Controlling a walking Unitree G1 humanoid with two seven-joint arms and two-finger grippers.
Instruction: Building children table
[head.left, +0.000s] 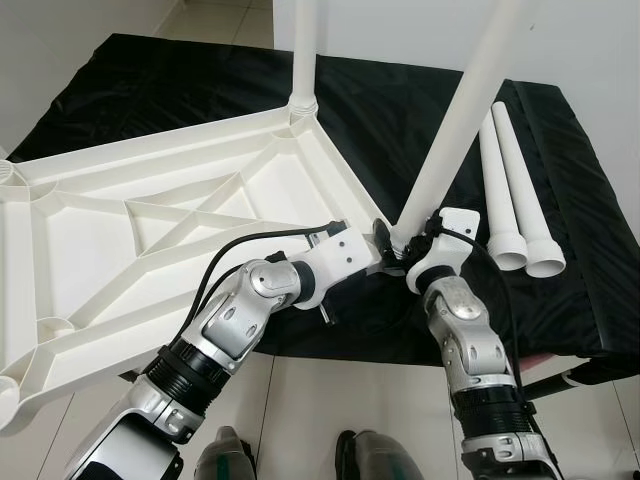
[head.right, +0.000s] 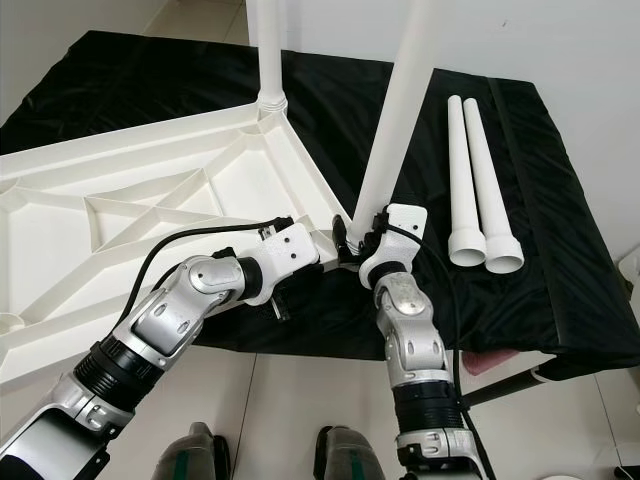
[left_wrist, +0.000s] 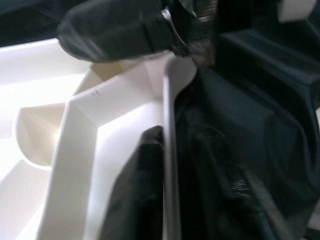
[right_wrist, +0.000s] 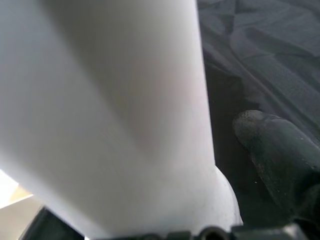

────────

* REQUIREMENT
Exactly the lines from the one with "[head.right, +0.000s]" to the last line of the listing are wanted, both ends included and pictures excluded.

* SOLUTION FOR THIS PROBLEM
[head.right, +0.000s] 
[left_wrist, +0.000s] 
[right_wrist, +0.000s] 

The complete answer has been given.